LGWA is a proposal for a gravitational wave detector one the Moon (Harms et al., 2021), consisting on very sensitive inertial seismometers placed in a permanently shadowed region on the Moon. It will be most sensitive in the decihertz band.
2021
-
Lunar Gravitational-wave Antenna
Jan Harms , Filippo Ambrosino , Lorella Angelini , Valentina Braito , Marica Branchesi , Enzo Brocato , Enrico Cappellaro , Eugenio Coccia , Michael Coughlin , Roberto Della Ceca , and 48 more authors
2021
Monitoring of vibrational eigenmodes of an elastic body excited by gravitational waves was one of the first concepts proposed for the detection of gravitational waves. At laboratory scale, these experiments became known as resonant bar detectors first developed by Joseph Weber in the 1960s. Due to the dimensions of these bars, the targeted signal frequencies were in the kHz range. Weber also pointed out that monitoring of vibrations of Earth or the Moon could reveal gravitational waves in the mHz band.

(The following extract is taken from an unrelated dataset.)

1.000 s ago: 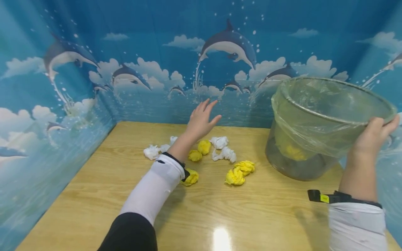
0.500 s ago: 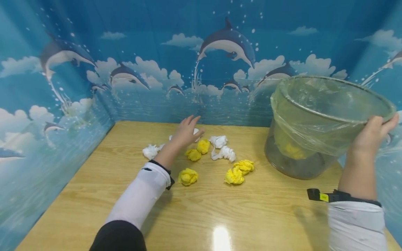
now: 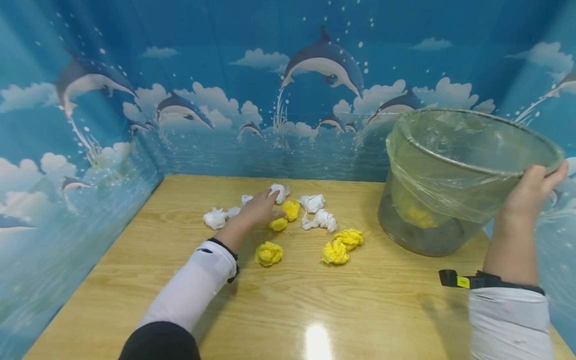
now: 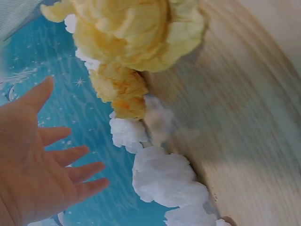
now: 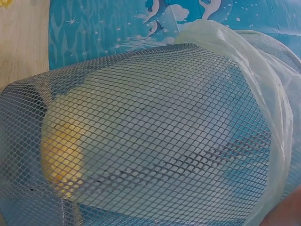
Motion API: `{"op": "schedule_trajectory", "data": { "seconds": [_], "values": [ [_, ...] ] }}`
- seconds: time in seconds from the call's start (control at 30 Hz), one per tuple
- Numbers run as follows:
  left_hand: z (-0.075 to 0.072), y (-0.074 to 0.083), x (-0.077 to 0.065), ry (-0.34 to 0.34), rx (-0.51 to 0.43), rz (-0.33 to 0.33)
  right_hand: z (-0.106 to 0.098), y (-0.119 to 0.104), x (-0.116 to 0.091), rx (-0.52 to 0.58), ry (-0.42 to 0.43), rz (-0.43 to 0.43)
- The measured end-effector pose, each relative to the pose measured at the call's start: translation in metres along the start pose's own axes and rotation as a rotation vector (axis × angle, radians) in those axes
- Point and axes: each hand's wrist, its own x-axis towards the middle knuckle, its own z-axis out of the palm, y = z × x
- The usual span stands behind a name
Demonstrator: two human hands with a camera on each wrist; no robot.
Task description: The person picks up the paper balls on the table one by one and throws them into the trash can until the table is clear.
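Observation:
My left hand (image 3: 260,210) reaches over the crumpled paper balls with its fingers extended. In the left wrist view its palm and spread fingers hold nothing. Right by its fingertips are a white paper ball (image 3: 280,193) and a yellow paper ball (image 3: 291,210); another yellow one (image 3: 278,225) is partly covered by the hand. At the right, my right hand (image 3: 524,200) grips the rim of a dark mesh wastebasket (image 5: 155,117). A pale green plastic bag (image 3: 450,195) lines the basket and folds over its rim. Something yellow (image 5: 66,150) shows through the mesh at the bottom.
Two yellow balls (image 3: 335,251) lie together mid-table, and a single yellow ball (image 3: 269,253) lies to their left. White balls (image 3: 320,220) sit behind them, with more white paper (image 3: 215,218) at the left. A dolphin-printed curtain (image 3: 216,150) stands along the back and sides of the wooden table (image 3: 360,310).
My left hand has come down from near the back curtain, moving left and closer, to the paper balls. The right hand and the wastebasket stay in place.

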Motion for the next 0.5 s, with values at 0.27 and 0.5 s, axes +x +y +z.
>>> {"op": "schedule_trajectory", "data": {
  "seconds": [0.27,0.5],
  "values": [
    [0.008,-0.003,-0.002,-0.098,0.003,-0.048,0.000,0.000,0.000,-0.005,-0.004,0.012],
    [0.015,-0.004,-0.001,-0.133,-0.014,-0.053,-0.001,0.000,0.000,-0.003,-0.008,0.011]
  ]
}}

His Lunar Surface Gravimeter experiment deployed on the Moon by the Apollo 17 crew had a technical failure, which greatly reduced the science scope of the experiment. In this article, we revisit the idea and propose a Lunar Gravitational-Wave Antenna (LGWA). We find that LGWA could become an important partner observatory for joint observations with the space-borne, laser-interferometric detector LISA and at the same time contribute an independent science case due to LGWA’s unique features. Technical challenges need to be overcome for the deployment of the experiment, and development of inertial vibration sensor technology lays out a future path for this exciting detector concept.